For that layer we recommend Make for visual multi-step scenarios, Zapier when you need the widest app library, and n8n when you want self-hosted control. The point is not the tool. The point is that the glue gets built and monitored on accounts you own, so you can cancel the partner and keep every scenario running. If you want the deeper how-to on standing this up, our piece on custom software development goes further on the build side.
Readiness Checklist Before You Decide
Run this checklist before you commit budget either way.
- You have written down which bucket the tool falls in: commodity, wedge, or glue.
- For anything "commodity," you have shortlisted at least two existing products to buy.
- For anything "build," you can state the competitive edge it protects in one sentence.
- You know who owns the accounts and code if a vendor or partner relationship ends.
- You have a staging-first plan so nothing touches production without approval.

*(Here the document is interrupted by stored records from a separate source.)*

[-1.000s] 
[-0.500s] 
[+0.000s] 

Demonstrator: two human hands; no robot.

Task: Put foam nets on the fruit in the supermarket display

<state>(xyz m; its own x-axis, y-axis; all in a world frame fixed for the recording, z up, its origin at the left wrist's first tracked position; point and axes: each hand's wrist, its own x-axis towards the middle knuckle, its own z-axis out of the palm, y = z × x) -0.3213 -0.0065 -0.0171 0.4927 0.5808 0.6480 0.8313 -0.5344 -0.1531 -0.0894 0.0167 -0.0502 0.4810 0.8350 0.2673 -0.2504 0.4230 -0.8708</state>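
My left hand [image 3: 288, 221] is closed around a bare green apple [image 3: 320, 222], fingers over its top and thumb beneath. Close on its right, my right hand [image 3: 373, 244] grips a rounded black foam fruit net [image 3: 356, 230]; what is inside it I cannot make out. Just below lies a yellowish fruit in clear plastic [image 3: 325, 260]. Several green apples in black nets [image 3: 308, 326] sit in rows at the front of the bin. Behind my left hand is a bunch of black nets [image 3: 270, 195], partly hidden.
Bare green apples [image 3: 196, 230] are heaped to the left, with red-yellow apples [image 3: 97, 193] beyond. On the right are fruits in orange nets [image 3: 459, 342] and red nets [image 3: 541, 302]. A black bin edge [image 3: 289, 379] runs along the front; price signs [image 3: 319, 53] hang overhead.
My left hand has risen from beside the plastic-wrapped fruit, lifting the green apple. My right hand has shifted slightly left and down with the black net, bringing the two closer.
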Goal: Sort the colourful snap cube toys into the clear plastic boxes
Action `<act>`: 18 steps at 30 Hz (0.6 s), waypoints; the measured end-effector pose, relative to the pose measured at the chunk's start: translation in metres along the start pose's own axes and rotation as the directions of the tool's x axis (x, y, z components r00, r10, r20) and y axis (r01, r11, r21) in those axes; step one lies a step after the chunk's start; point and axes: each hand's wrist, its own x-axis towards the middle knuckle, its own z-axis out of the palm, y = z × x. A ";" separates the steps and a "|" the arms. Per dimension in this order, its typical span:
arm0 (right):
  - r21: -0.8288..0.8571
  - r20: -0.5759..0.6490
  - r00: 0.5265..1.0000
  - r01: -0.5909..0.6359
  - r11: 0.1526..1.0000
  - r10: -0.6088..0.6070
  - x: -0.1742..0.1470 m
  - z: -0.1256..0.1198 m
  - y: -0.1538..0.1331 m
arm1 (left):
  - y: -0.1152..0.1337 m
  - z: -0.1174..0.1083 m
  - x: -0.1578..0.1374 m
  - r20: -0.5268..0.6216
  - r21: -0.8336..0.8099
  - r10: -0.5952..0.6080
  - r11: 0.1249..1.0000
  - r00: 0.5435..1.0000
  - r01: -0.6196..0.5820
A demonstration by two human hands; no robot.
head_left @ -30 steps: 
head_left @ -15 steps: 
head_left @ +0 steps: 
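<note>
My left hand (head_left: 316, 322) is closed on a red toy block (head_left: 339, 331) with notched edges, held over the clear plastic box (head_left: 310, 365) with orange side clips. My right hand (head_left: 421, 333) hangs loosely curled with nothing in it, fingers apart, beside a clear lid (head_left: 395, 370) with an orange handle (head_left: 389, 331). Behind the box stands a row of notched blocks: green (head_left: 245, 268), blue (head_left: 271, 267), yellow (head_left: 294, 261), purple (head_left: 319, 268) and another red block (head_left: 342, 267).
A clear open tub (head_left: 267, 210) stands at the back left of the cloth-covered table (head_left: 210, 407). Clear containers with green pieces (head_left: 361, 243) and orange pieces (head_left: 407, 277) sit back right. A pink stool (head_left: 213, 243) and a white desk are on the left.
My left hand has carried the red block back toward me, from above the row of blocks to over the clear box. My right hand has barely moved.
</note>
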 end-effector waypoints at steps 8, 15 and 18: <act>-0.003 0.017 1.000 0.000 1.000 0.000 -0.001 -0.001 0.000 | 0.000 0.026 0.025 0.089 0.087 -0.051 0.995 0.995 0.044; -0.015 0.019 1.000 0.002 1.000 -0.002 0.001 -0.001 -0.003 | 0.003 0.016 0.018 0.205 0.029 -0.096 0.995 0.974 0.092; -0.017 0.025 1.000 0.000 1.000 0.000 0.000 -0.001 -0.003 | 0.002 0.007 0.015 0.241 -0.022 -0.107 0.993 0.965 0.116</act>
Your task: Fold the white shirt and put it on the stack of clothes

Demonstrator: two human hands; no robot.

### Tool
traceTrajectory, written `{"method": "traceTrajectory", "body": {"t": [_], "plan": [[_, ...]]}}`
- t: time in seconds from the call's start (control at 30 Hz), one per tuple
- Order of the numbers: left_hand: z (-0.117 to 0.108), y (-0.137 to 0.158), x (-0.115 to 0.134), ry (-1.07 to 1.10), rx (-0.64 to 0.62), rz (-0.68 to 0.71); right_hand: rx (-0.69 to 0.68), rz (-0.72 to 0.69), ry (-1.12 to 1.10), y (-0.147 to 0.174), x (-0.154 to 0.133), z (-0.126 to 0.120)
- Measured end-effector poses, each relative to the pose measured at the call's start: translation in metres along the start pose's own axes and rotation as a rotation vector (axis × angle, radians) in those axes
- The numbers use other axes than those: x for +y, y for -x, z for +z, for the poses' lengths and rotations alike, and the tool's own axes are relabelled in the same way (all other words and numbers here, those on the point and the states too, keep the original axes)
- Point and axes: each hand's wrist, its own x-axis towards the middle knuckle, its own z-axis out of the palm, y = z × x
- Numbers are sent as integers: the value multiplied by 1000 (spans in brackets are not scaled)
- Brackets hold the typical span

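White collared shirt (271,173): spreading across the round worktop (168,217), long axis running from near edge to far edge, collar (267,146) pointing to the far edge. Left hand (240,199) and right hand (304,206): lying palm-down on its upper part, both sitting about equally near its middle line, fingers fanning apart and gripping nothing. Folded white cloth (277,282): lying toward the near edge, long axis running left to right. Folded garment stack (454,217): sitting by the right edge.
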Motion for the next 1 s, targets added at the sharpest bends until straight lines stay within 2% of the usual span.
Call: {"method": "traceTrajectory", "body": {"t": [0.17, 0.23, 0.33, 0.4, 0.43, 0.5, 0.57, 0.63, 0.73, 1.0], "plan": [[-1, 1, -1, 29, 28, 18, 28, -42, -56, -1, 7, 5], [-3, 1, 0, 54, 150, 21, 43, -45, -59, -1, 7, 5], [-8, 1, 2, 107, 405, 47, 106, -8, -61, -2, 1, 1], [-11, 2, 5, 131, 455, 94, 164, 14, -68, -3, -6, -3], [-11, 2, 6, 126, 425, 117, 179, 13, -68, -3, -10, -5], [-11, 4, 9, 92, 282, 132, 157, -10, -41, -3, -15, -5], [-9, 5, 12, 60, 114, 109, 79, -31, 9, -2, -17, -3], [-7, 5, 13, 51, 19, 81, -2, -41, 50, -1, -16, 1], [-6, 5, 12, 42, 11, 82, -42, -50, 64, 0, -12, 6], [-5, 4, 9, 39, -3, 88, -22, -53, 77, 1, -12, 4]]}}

- You have a rough loaded cost for the in-house option, not just the base salary.
Frequently Asked Questions
Should a company under $10M ever build software from scratch?
Rarely, and only for your wedge. If the capability is something a competitor copying it would genuinely hurt you, building can be worth it. For everything else, the failure odds and loaded payroll cost make buying the smarter call.
Isn't buying SaaS just renting forever with no ownership?
You do not own the vendor's product, true. But you also do not carry its maintenance, security, or roadmap. What you should own is the glue between your tools, built on your own accounts, so the connective layer stays yours even when individual subscriptions change.
How is a fractional build partner different from hiring an agency?
A traditional agency runs a fixed-scope project and often keeps the accounts and code. A fractional partner works inside your accounts on a predictable retainer, builds staging-first, and can be cancelled anytime while you keep everything that was built.
Do This Next
Pick one workflow that is eating your evenings and sort it into commodity, wedge, or glue before you spend a dollar. Buy the commodity piece this week from a proven vendor instead of scoping a build. Start the glue on your own accounts, staging first, so you keep control no matter who builds it. Choose a fractional partner over a full-time hire for the connective work, and keep your small team pointed at the product only you can build.